> **Instructions to follow**
Could you please return each line of the data that has the word "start"?

========================

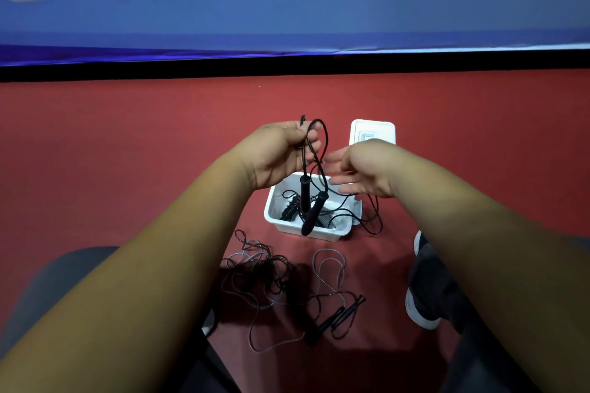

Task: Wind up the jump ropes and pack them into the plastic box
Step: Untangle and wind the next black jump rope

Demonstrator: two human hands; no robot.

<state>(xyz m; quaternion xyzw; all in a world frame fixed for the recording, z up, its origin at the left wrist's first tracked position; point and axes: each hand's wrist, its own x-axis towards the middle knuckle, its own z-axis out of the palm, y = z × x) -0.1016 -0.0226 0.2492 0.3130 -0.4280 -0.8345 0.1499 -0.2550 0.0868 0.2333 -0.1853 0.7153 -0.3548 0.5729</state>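
Left grip (pixel 284 153) is pinching the black cord of a jump rope (pixel 314 215) above the plastic box (pixel 332 234), with its fingers curling round the doubled loops. The rope's two black handles (pixel 304 193) are hanging down over the box, one tip reaching past the near rim. Right grip (pixel 360 169) is hovering just beside the cord, fingers straight and holding nothing. A loose stretch of cord is trailing over the box's right side onto the red floor (pixel 127 153). More ropes (pixel 274 277) are lying tangled on the floor nearer the person, and a white lid (pixel 373 132) is lying beyond the box.
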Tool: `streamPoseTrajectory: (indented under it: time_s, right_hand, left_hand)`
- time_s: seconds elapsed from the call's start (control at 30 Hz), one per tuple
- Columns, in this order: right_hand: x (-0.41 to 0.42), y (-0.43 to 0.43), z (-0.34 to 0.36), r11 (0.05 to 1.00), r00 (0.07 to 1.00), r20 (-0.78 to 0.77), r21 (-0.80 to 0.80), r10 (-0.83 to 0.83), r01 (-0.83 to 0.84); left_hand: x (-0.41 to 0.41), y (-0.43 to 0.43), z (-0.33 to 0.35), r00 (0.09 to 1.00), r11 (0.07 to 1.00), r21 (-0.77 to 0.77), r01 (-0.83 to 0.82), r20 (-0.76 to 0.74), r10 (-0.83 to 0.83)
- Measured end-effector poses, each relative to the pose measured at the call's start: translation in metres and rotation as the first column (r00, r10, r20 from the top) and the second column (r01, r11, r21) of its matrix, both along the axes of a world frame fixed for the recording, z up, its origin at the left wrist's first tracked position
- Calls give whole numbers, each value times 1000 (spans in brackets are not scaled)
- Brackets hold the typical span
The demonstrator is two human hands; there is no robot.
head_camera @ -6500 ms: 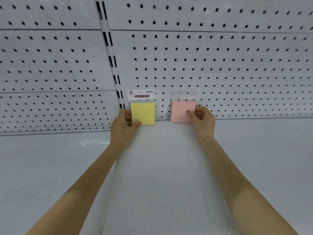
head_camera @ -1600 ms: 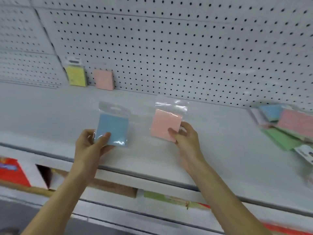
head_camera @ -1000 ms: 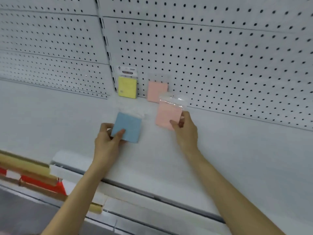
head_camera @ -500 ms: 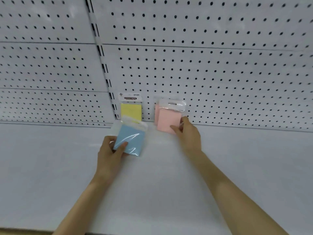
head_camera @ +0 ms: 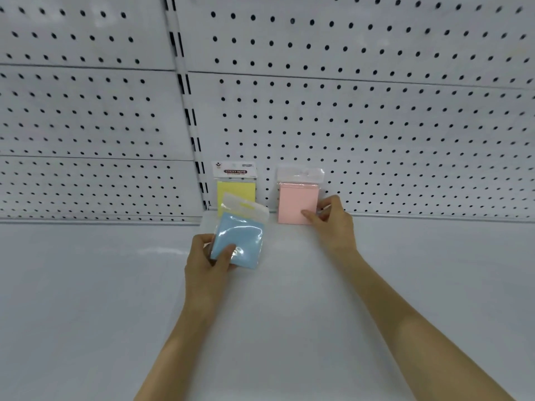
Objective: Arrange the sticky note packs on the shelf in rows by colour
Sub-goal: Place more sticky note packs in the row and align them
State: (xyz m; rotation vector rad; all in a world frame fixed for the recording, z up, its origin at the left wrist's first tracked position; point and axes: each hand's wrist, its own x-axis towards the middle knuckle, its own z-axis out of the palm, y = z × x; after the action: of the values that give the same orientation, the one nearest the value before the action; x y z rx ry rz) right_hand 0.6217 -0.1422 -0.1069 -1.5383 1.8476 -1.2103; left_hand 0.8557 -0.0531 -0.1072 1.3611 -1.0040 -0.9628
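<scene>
Left hand (head_camera: 207,263) grips glossy blue sticky note pack (head_camera: 237,244); right hand (head_camera: 333,224) pinches square pink pack (head_camera: 296,202) upright against perforated pegboard (head_camera: 376,125).

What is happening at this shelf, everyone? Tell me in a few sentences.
A person is sorting sticky note packs on a white shelf. The right hand pinches a pink pack standing upright at the pegboard. The left hand holds a blue pack in front of the yellow pack, which stands beside the pink one. The blue pack is not yet placed.
</scene>
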Motion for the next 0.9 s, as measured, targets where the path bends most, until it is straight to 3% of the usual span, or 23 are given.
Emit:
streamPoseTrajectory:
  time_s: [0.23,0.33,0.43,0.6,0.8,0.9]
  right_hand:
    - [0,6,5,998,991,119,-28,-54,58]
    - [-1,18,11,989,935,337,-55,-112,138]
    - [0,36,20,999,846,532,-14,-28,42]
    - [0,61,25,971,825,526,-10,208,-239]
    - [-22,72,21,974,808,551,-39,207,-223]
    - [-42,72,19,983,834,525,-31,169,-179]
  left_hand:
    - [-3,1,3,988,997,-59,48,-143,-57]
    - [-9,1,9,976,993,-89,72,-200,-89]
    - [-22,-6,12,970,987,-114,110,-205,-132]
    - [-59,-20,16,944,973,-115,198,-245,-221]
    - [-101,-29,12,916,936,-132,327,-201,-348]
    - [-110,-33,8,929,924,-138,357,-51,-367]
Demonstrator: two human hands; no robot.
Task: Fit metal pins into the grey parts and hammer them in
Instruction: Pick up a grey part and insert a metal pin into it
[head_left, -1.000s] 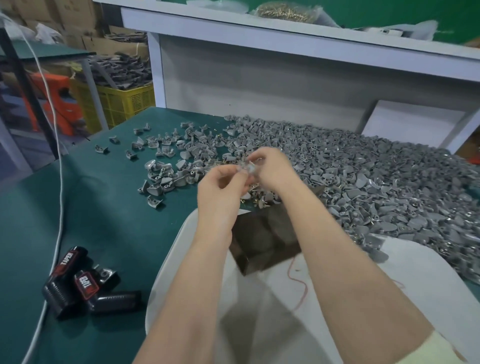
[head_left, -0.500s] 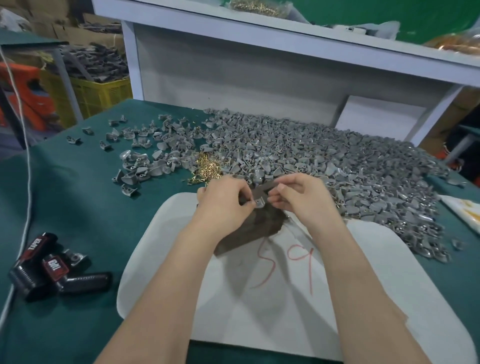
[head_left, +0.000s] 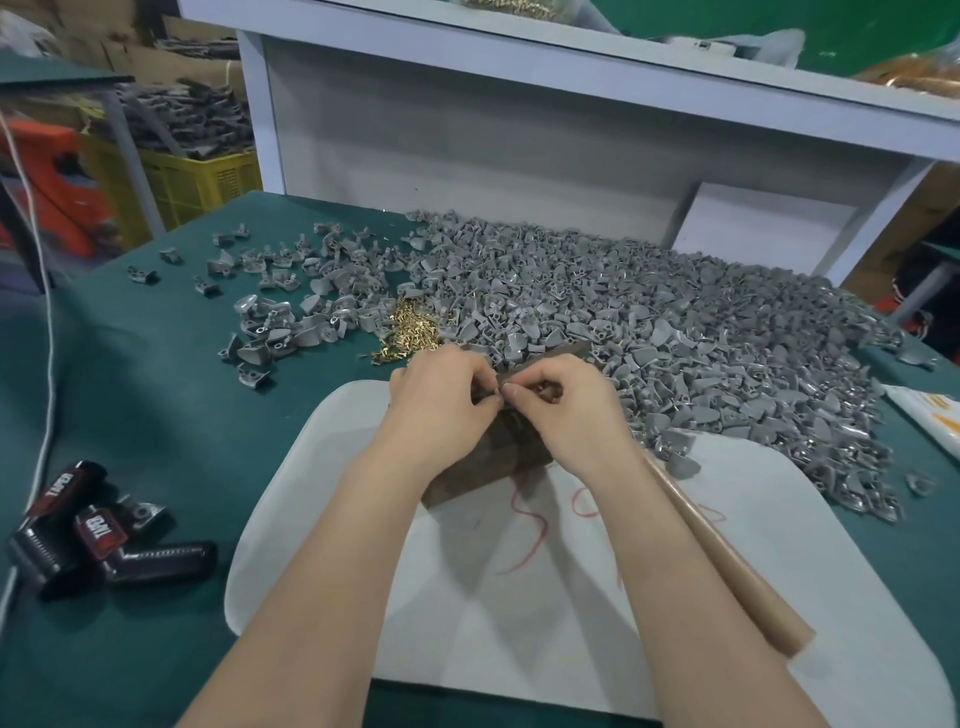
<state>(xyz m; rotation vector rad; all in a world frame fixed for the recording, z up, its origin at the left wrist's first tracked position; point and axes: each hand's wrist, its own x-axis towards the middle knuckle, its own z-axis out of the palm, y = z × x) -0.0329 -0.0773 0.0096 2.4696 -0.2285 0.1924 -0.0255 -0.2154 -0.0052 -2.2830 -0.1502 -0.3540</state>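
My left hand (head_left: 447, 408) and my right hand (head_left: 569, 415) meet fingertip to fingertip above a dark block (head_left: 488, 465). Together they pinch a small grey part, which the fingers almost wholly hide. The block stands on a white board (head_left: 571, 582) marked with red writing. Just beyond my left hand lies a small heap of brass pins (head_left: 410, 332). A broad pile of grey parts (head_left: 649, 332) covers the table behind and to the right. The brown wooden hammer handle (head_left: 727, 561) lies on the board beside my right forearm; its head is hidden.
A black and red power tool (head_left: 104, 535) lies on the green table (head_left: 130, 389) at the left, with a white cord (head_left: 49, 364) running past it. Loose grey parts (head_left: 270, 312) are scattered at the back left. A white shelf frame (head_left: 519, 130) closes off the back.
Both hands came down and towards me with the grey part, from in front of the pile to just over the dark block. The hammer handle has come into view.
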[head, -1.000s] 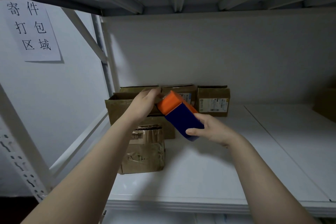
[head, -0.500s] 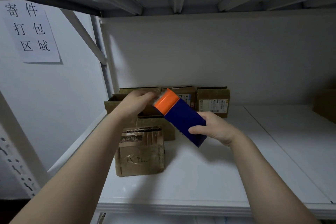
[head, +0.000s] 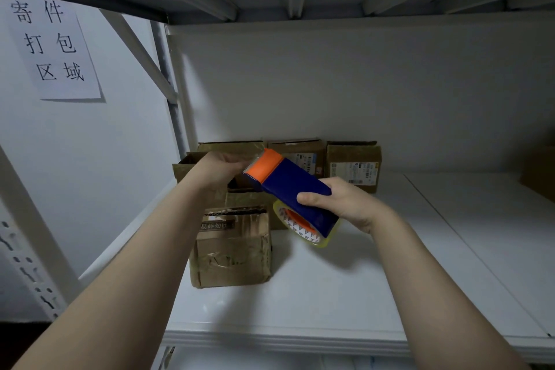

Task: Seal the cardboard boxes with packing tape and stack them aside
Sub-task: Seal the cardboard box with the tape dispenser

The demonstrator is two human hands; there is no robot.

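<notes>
The tape dispenser (head: 295, 189) hangs in mid-air, the right hand (head: 345, 204) clamped round its blue body; the left hand (head: 220, 170) curls at its cutter, on tape or not I cannot tell. Below the dispenser sits a closed box (head: 232, 249), behind it an open-flapped box (head: 192, 165): sealing seems barely begun, nothing stacked.

I see a paper sign (head: 54, 45) with black Chinese characters above and left of the left hand (head: 220, 170). A white shelf board (head: 300, 303) lies below the right hand (head: 345, 204). A slotted upright (head: 27, 264) stands far left of the left hand. A diagonal brace (head: 138, 51) runs above that hand.
</notes>
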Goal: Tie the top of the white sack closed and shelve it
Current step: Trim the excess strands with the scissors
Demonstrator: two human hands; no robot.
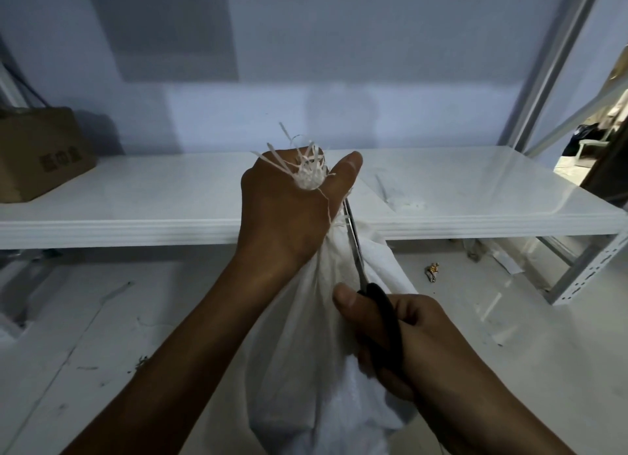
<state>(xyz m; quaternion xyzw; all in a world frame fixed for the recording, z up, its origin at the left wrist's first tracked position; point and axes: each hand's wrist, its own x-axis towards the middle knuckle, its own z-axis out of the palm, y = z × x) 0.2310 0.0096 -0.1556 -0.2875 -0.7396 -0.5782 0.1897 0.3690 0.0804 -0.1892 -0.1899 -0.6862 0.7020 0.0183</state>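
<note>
The left hand [289,209] is clenched round the gathered neck of the white sack [306,352], holding it bunched and upright in front of the shelf [136,223] so the frayed strands [307,177] stick out above the fist. The right hand [418,345] grips the black-handled scissors [380,311], blades pointing up along the cloth to just under the left thumb, probably to trim loose thread or cord at the neck. I cannot see a finished knot. The sack hangs below shelf level, not yet shelved; a cardboard box [40,152] sits at the shelf's far left, leaving room.
</note>
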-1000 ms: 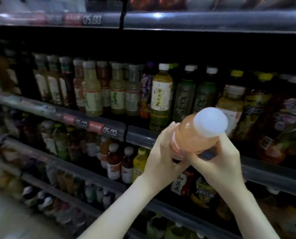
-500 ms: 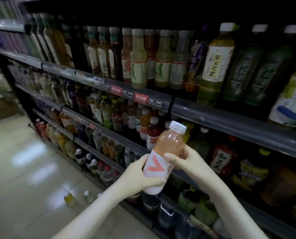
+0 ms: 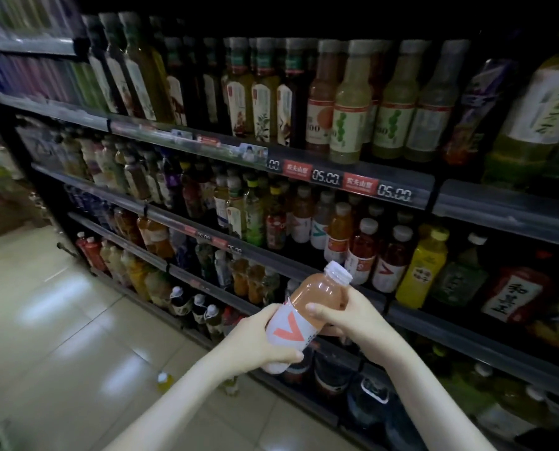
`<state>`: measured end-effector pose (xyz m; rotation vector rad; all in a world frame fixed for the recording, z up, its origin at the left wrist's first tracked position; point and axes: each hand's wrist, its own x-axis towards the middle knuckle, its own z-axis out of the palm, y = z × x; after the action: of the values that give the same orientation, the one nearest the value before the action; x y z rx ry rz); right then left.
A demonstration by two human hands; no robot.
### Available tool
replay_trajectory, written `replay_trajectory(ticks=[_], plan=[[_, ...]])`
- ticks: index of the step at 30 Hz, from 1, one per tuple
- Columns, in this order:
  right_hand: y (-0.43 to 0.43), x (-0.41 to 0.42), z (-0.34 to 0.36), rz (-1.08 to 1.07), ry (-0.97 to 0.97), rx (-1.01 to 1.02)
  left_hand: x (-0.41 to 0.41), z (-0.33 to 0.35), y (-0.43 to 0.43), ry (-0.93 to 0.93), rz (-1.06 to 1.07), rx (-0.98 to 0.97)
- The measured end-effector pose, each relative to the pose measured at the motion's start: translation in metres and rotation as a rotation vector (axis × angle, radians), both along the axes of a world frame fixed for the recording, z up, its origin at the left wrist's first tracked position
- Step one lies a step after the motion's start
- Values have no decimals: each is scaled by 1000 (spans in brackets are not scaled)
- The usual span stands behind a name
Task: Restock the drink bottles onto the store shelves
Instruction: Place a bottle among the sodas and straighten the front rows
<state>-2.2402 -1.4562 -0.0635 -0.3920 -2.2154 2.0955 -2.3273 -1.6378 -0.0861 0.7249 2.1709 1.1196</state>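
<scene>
Lowered from the cap-to-camera pose of a second ago, the peach drink bottle (image 3: 307, 307) now leans cap up and to the right, gripped in both hands in front of the shelving. Nearest the camera, the left hand (image 3: 258, 336) curls round the base and lower label, while the right hand (image 3: 349, 315) clasps the shoulder with the thumb across the front. On the tiled floor (image 3: 60, 320) below and to the left, a small yellow bottle (image 3: 164, 380) sits loose near the shelf foot, a likely trip point; the aisle beyond it offers the open room for stepping. Just behind the hands runs the second shelf rail (image 3: 450, 333), whose raised lip the base must probably clear. Past it stand V-labelled bottles (image 3: 385, 265) that appear to match, so the sound move seems to be to bring the bottle upright, keep the red V facing outward and slide it in beside them, staying low under the price-tag rail (image 3: 362, 183) overhead. Whether a free slot waits there cannot be told. Farther up, tall tea bottles (image 3: 262, 102) crowd the upper shelf.
</scene>
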Motion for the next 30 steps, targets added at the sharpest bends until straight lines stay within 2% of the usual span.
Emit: replay_trajectory(ticks=[4,8,13,17,24,30], plan=[[-11,-30,-13,-238,29,156,-40,-8,3,54,-54,-10],[-2,-65,-28,-426,112,316,-77,-19,9,177,22,-33],[27,-111,-55,-516,244,308,-117,-39,8,340,165,-101],[42,-149,-78,-552,265,340,-150,-49,16,445,234,-53],[43,-204,-100,-681,207,304,-226,-37,63,706,72,100],[31,-232,-108,-801,160,305,-286,-18,109,874,-102,27]])
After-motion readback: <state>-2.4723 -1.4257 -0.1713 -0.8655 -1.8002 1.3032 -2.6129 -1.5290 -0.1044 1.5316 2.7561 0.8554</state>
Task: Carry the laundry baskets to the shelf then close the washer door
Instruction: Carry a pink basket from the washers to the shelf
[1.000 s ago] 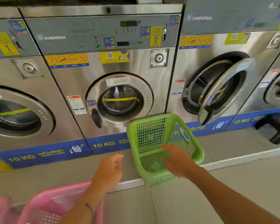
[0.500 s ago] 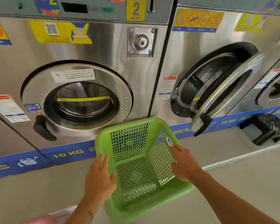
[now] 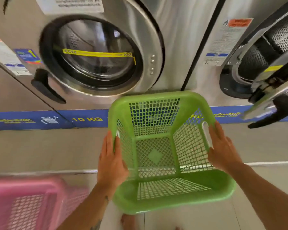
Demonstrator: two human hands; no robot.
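green basket [image 3: 156,205] nearer, left hand [image 3: 111,163] alongside

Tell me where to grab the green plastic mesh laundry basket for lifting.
Grip the green plastic mesh laundry basket by the oval handle slots under its rim, one hand from each side. The slots face each other; the left hand and right hand lie flat beside them.

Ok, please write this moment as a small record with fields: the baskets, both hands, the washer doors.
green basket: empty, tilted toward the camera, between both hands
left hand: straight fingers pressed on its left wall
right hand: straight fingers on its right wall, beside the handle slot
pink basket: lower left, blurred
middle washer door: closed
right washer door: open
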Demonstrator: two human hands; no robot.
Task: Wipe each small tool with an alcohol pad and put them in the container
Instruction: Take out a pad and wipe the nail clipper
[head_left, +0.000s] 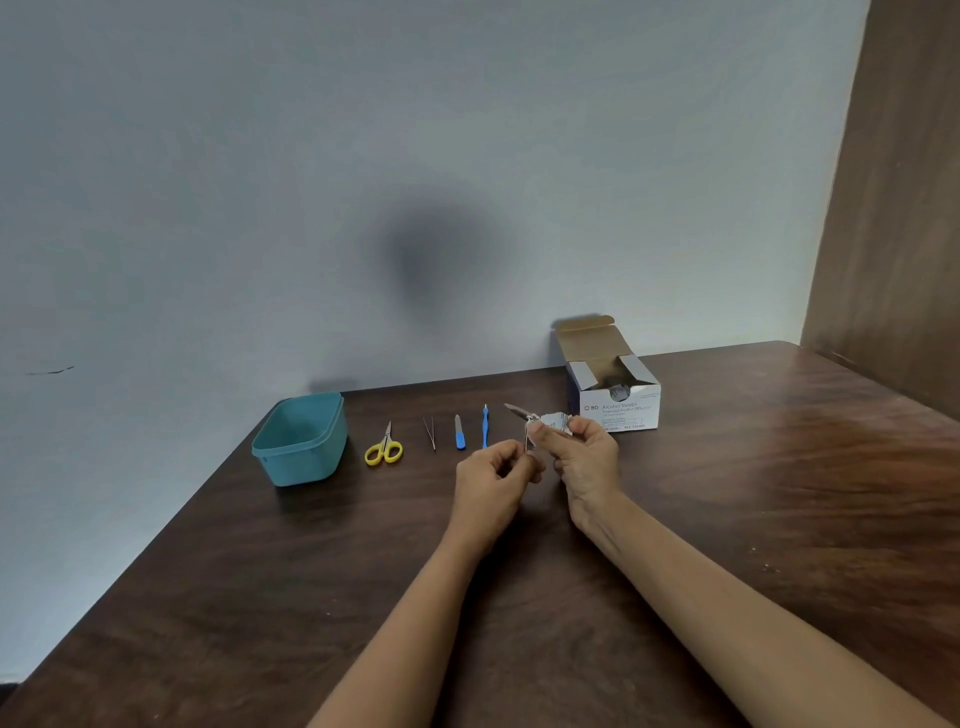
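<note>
Fingers: my right hand (584, 457) pinches a small white alcohol pad with its torn sachet (558, 422) around a small folding metal tool, apparently a nail clipper (522, 415); my left hand (491, 475) is curled shut, fingertips on the tool's lower end. Both are raised just above the dark wood-grain table (727, 519), near its back edge.

Step in hand: wiping the first tool, I judge. Nothing seems to lie in the container, though I cannot see all of its floor.

Next move calls for: finishing the rub along the steel, then carrying the tool leftward across the row to the container without knocking the others.

Items along the back edge, left to right:
- Teal plastic container (301, 439), rounded rectangular, smooth, lidless; toward the back left corner.
- Small scissors with yellow plastic loops (384, 448), short steel blades.
- Thin metal tweezers (429, 433), slender and dull.
- Short nail file with a blue handle (460, 432), grey blade.
- Slim blue-handled cuticle tool (485, 427), pointed tip.
- White cardboard box of alcohol swabs (615, 402), lid flap up, brown inside, just behind my right hand.

Texture notes: table glossy, with reflections on the right. Steel parts are thin and likely slippery under a damp pad. Pad soft, crumpled.
</note>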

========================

> **Exercise result**
- time_s: seconds elapsed from the call's start (control at 30 Hz), one per tuple
- Measured end-effector poses, each relative to the pose measured at the call's start: translation in metres and rotation as the first column (r00, r10, r20 from the top) and the second column (r01, r11, r21) of its matrix, both along the axes of a world frame fixed for the recording, z up, its origin at the left wrist's first tracked position
- The measured end-effector pose, each relative to the pose measured at the motion's start: translation in metres and rotation as a rotation vector (axis × angle, radians), both along the axes of a world frame fixed for the recording, z up, its origin at the left wrist's first tracked position
- Step one lies a step after the motion's start

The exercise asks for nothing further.